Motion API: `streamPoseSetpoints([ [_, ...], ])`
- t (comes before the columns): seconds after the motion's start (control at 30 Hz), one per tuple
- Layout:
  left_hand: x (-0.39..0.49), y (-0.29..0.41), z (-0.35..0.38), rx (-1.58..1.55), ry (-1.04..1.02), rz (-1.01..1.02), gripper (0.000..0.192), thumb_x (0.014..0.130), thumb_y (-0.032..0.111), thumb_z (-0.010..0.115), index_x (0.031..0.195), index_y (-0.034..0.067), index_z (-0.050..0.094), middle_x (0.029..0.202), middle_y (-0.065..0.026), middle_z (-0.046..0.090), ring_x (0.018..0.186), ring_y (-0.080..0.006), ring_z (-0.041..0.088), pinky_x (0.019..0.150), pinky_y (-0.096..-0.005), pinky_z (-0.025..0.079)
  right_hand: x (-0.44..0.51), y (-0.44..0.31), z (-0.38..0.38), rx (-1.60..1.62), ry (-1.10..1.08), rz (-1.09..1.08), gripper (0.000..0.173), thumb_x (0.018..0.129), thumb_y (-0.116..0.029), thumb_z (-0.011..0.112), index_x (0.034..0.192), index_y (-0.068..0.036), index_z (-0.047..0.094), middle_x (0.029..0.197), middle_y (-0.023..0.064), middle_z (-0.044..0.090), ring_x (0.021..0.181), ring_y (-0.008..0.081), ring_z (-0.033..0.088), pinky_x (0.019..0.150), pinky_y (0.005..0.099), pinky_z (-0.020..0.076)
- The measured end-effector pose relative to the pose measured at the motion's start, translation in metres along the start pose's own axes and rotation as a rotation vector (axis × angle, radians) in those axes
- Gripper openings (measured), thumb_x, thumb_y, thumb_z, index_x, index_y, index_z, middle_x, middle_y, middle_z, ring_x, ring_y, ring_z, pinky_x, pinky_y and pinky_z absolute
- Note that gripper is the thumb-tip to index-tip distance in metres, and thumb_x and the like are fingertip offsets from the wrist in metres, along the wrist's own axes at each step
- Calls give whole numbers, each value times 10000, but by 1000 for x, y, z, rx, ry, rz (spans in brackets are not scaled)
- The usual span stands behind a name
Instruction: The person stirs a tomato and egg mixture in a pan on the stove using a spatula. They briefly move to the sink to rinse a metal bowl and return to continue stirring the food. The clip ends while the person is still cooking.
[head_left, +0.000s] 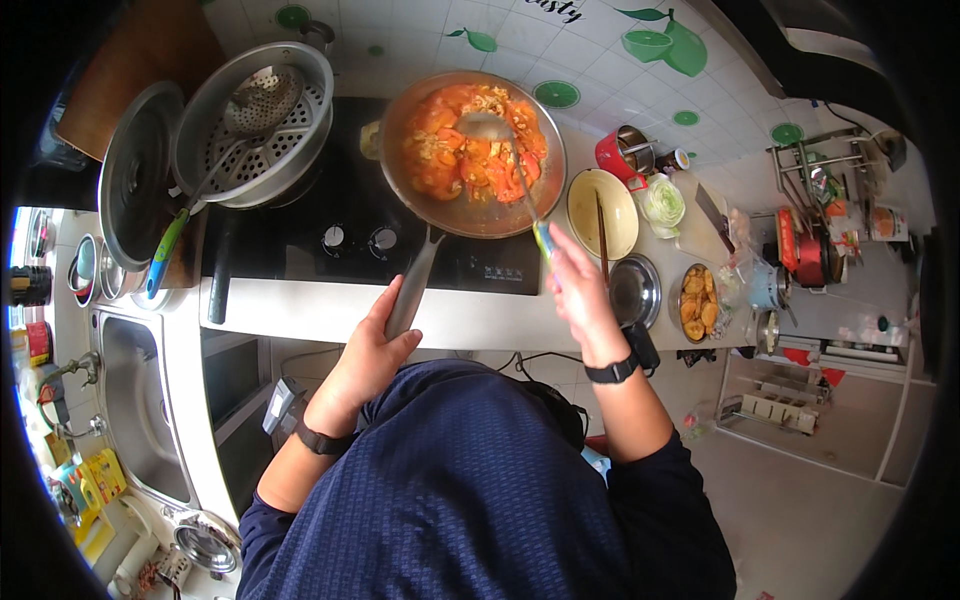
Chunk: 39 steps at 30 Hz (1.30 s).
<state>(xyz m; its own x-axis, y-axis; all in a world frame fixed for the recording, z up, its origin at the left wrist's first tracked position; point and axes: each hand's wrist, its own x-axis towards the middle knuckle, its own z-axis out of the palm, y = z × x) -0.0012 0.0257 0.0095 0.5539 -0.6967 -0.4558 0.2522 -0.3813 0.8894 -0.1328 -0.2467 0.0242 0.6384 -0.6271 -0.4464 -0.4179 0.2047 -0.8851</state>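
My left hand (381, 346) grips the grey handle (411, 289) of a frying pan (480, 219) on the black cooktop (300, 259). Red tomato pieces mixed with scrambled egg (469, 161) cover much of the pan's bottom. In my right hand (577, 281) is the green and blue handle of a metal ladle (525, 176). Its bowl rests among the food, towards the far side of the pan. Just right of the pan stands a cream bowl (585, 202) with chopsticks (602, 232) in it. A steel bowl (634, 289) sits beside my right wrist.
A steamer pot (326, 120) with a slotted skimmer (262, 101) across it occupies the left burner, a lid (139, 176) leaning beside it. Rightward lie a red mug (616, 154), cabbage (663, 204), a knife (715, 216) on a cutting board (686, 238), and a dish of fried slices (697, 304). The sink (142, 397) is left.
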Motion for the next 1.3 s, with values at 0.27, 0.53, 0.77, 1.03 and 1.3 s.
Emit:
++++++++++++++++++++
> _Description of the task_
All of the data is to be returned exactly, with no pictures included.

> _Problem solution_
Motion API: `streamPoseSetpoints([ [_, ...], ])`
- t (comes before the columns): seconds after the motion's start (control at 30 Hz), one per tuple
- Layout:
  left_hand: x (-0.39..0.49), y (-0.29..0.41), z (-0.35..0.38), rx (-1.58..1.55), ry (-1.04..1.02), rz (-1.01..1.02), gripper (0.000..0.192), thumb_x (0.014..0.130), thumb_y (-0.032..0.111), thumb_z (-0.010..0.115), index_x (0.031..0.195), index_y (-0.034..0.067), index_z (-0.050..0.094), middle_x (0.029..0.202), middle_y (-0.065..0.026), middle_z (-0.046..0.090), ring_x (0.018..0.186), ring_y (-0.080..0.006), ring_z (-0.041..0.088), pinky_x (0.019..0.150), pinky_y (-0.096..-0.005), pinky_z (-0.025..0.079)
  right_hand: x (-0.44..0.51), y (-0.44..0.31), z (-0.38..0.38), rx (-1.60..1.62), ry (-1.10..1.08), rz (-1.09..1.08), gripper (0.000..0.173), thumb_x (0.018..0.129), thumb_y (-0.116..0.029), thumb_z (-0.011..0.112), index_x (0.034..0.192), index_y (-0.068..0.036), index_z (-0.047..0.094), middle_x (0.029..0.197), middle_y (-0.023..0.064), middle_z (-0.044..0.090), ring_x (0.021..0.181), ring_y (-0.008..0.081), ring_z (-0.033..0.088), pinky_x (0.019..0.150), pinky_y (0.005..0.099), pinky_z (-0.020..0.076)
- The measured end-effector pose relative to the pose measured at the motion's start, translation in metres along the start pose's own axes and rotation as a rotation vector (axis × angle, radians) in those axes
- Gripper openings (measured), thumb_x, thumb_y, thumb_z, index_x, index_y, index_z, middle_x, middle_y, middle_z, ring_x, ring_y, ring_z, pinky_x, pinky_y and pinky_z absolute
- Note that gripper is the thumb-tip to index-tip distance in metres, and thumb_x and the like are fingertip offsets from the wrist in metres, along the wrist's own axes at each step
- Calls give whole numbers, each value times 10000, but by 1000 for x, y, z, rx, ry, rz (spans in brackets are not scaled)
- The usual span stands behind a name
Instruction: The person stirs a tomato and egg mixture in a pan on the stove using a spatula. They briefly move to the sink to rinse a metal bowl and return to continue stirring the food. The clip ends while the person is still cooking.
[head_left, +0.000s] 
Chunk: 39 steps at 30 Hz (1.30 s).
<state>(xyz m; its own x-axis, y-axis; all in a world frame fixed for the recording, z up, its origin at the left wrist's first tracked position; point and axes: each hand's wrist, its own x-axis towards the middle knuckle, its own z-axis out of the palm, y = z × x) -0.0012 0.0257 0.0095 0.5539 -0.6967 -0.4558 0.2522 -0.3813 0.8894 -0.1328 -0.2467 0.0242 0.6384 -0.6271 -0.4464 -0.4179 0.2047 -0.8851</state>
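My left hand (381, 346) grips the grey handle (411, 289) of a frying pan (480, 219) on the black cooktop (300, 259). Red tomato pieces mixed with scrambled egg (469, 161) cover much of the pan's bottom. In my right hand (577, 281) is the green and blue handle of a metal ladle (525, 176). Its bowl rests among the food, towards the far side of the pan. Just right of the pan stands a cream bowl (585, 202) with chopsticks (602, 232) in it. A steel bowl (634, 289) sits beside my right wrist.
A steamer pot (326, 120) with a slotted skimmer (262, 101) across it occupies the left burner, a lid (139, 176) leaning beside it. Rightward lie a red mug (616, 154), cabbage (663, 204), a knife (715, 216) on a cutting board (686, 238), and a dish of fried slices (697, 304). The sink (142, 397) is left.
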Motion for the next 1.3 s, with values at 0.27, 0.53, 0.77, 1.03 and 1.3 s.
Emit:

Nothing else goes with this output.